(Materials provided Opens)

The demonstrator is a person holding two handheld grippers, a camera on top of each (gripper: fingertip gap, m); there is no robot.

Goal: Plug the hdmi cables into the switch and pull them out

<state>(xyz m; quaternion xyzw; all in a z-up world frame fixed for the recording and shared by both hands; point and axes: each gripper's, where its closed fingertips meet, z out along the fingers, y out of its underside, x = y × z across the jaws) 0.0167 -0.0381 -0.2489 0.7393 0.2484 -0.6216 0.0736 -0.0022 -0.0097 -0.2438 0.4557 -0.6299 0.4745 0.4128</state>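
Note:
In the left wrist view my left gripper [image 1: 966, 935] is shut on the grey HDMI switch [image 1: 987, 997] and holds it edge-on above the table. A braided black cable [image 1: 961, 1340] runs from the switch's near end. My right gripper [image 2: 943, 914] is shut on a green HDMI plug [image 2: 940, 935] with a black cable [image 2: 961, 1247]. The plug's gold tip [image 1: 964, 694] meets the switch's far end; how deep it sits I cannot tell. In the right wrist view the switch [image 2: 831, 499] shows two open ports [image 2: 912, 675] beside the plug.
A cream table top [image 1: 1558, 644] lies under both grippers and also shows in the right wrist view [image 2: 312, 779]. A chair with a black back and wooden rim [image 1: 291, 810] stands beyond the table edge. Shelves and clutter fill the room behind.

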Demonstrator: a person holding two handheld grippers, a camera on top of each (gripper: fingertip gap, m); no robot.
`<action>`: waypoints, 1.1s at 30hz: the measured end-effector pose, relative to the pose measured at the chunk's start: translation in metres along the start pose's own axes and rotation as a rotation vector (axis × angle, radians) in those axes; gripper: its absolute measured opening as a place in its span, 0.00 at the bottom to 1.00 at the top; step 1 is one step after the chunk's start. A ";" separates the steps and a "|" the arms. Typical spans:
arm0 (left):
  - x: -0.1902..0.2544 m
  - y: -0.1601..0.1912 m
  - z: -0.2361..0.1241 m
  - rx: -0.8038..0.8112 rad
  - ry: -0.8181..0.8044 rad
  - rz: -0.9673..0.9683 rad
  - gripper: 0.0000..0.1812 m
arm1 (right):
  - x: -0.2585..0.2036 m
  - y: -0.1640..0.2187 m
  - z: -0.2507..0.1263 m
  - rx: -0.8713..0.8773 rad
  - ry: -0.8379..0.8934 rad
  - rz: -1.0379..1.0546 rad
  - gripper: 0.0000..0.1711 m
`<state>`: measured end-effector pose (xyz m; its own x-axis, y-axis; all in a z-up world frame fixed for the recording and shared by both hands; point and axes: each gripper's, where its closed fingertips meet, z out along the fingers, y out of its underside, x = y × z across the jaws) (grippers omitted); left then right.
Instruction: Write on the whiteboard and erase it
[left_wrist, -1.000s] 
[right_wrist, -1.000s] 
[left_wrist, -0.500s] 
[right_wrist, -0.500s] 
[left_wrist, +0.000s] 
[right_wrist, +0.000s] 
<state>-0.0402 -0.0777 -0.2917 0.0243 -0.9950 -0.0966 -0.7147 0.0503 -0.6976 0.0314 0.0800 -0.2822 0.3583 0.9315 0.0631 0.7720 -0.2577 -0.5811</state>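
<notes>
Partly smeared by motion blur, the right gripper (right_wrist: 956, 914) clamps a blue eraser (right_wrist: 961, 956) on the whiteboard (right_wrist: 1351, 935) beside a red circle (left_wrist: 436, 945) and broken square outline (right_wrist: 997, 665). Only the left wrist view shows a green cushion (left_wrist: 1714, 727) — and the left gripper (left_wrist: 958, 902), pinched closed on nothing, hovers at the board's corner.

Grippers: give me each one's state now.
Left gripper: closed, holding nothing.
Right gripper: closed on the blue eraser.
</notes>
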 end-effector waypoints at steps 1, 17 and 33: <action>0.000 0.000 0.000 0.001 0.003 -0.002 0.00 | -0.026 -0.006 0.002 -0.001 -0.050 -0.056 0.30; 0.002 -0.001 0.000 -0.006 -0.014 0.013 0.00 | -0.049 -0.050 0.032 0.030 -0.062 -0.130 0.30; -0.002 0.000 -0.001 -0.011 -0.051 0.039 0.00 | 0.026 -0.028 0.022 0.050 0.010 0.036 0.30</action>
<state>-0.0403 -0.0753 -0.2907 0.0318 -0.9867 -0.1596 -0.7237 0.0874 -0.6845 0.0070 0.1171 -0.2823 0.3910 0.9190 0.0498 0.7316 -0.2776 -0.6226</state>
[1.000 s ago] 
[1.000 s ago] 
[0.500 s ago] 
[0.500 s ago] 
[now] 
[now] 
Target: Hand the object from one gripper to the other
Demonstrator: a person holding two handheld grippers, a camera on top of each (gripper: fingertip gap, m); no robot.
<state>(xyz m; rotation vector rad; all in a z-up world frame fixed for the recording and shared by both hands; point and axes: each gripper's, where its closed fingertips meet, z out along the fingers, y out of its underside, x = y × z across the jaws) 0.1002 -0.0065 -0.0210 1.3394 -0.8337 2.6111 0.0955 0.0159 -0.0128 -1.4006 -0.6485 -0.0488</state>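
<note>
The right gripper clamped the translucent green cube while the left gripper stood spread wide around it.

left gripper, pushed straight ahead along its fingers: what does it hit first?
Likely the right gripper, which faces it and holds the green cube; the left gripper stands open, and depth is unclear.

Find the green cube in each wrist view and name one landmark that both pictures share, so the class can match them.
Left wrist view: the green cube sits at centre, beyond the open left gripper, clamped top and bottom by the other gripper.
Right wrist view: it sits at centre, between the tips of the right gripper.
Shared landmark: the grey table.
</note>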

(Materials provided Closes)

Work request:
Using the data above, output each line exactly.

Solution for this task:
The demonstrator is a person holding two handheld grippers, a camera on top of each (gripper: fingertip gap, m); there is no robot.

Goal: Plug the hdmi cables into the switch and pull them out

<state>(xyz m; quaternion xyzw; all in a z-up world frame fixed for the recording and shared by both hands; point and axes: each gripper's, where its closed fingertips meet, z out along the fingers, y out of its underside, x = y × z across the jaws) 0.0167 -0.0381 -0.2489 0.7393 0.2484 -0.6216 0.0736 -0.0022 -0.0097 -0.2438 0.4557 -0.6299 0.4745 0.4128</state>
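Note:
In the left wrist view my left gripper [image 1: 966, 935] is shut on the grey HDMI switch [image 1: 987, 997] and holds it edge-on above the table. A braided black cable [image 1: 961, 1340] runs from the switch's near end. My right gripper [image 2: 943, 914] is shut on a green HDMI plug [image 2: 940, 935] with a black cable [image 2: 961, 1247]. The plug's gold tip [image 1: 964, 694] meets the switch's far end; how deep it sits I cannot tell. In the right wrist view the switch [image 2: 831, 499] shows two open ports [image 2: 912, 675] beside the plug.
A cream table top [image 1: 1558, 644] lies under both grippers and also shows in the right wrist view [image 2: 312, 779]. A chair with a black back and wooden rim [image 1: 291, 810] stands beyond the table edge. Shelves and clutter fill the room behind.
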
Demonstrator: a person holding two handheld grippers, a camera on top of each (gripper: fingertip gap, m); no robot.
`<action>`: waypoints, 1.1s at 30hz: the measured end-effector pose, relative to the pose measured at the chunk's start: translation in metres along the start pose's own axes and rotation as a rotation vector (axis × angle, radians) in those axes; gripper: its absolute measured opening as a place in its span, 0.00 at the bottom to 1.00 at the top; step 1 is one step after the chunk's start. A ";" separates the steps and a "|" the arms. Typical spans:
arm0 (left):
  - x: -0.1902..0.2544 m
  - y: -0.1601..0.1912 m
  - z: -0.2361..0.1241 m
  - rx: -0.8038..0.8112 rad
  - ry: -0.8181..0.8044 rad
  - rz: -0.9673..0.9683 rad
  - gripper: 0.0000..0.1812 m
arm1 (right):
  - x: -0.2585..0.2036 m
  - y: -0.1640..0.2187 m
  - z: -0.2507..0.1263 m
  - rx: -0.8713..0.8773 rad
  - ry: -0.8379..0.8934 rad
  - rz: -1.0379..1.0546 rad
  - gripper: 0.0000..0.1711 m
`<state>`: measured end-effector pose (xyz m; its own x-axis, y-axis; all in a z-up world frame fixed for the recording and shared by both hands; point and axes: each gripper's, where its closed fingertips meet, z out along the fingers, y out of its underside, x = y × z across the jaws) (grippers omitted); left then right.
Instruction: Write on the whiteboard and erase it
[left_wrist, -1.000s] 
[right_wrist, -1.000s] 
[left_wrist, -0.500s] 
[right_wrist, -0.500s] 
[left_wrist, +0.000s] 
[right_wrist, +0.000s] 
<state>-0.0402 -0.0777 -0.2917 0.0243 -0.9950 -0.0966 -0.7147 0.0503 -0.6976 0.0314 0.0800 -0.2822 0.3583 0.9315 0.0631 0.7720 -0.2577 -0.5811</state>
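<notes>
Partly smeared by motion blur, the right gripper (right_wrist: 956, 914) clamps a blue eraser (right_wrist: 961, 956) on the whiteboard (right_wrist: 1351, 935) beside a red circle (left_wrist: 436, 945) and broken square outline (right_wrist: 997, 665). Only the left wrist view shows a green cushion (left_wrist: 1714, 727) — and the left gripper (left_wrist: 958, 902), pinched closed on nothing, hovers at the board's corner.

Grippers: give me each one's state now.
Left gripper: closed, holding nothing.
Right gripper: closed on the blue eraser.
</notes>
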 end-effector waypoints at steps 1, 17 and 33: <action>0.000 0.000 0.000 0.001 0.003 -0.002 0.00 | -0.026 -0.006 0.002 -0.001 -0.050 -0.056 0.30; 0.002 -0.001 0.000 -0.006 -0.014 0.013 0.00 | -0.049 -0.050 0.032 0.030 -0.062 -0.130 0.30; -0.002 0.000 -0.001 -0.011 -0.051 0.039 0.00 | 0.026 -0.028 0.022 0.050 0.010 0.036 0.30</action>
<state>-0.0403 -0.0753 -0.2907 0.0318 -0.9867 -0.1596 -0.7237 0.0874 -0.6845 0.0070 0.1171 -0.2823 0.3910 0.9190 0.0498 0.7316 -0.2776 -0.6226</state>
[1.000 s ago] 
[1.000 s ago] 
[0.500 s ago] 
[0.500 s ago] 
[now] 
[now] 
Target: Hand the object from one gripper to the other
Demonstrator: a person holding two handheld grippers, a camera on top of each (gripper: fingertip gap, m); no robot.
<state>(xyz m; rotation vector rad; all in a z-up world frame fixed for the recording and shared by both hands; point and axes: each gripper's, where its closed fingertips meet, z out along the fingers, y out of its underside, x = y × z across the jaws) 0.1002 -0.0065 -0.0210 1.3394 -0.8337 2.6111 0.0955 0.0159 -0.0128 -1.4006 -0.6485 -0.0488</state>
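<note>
The right gripper clamped the translucent green cube while the left gripper stood spread wide around it.

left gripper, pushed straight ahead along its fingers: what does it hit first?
Likely the right gripper, which faces it and holds the green cube; the left gripper stands open, and depth is unclear.

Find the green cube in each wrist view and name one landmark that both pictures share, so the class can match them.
Left wrist view: the green cube sits at centre, beyond the open left gripper, clamped top and bottom by the other gripper.
Right wrist view: it sits at centre, between the tips of the right gripper.
Shared landmark: the grey table.
</note>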

Nothing else is part of this answer.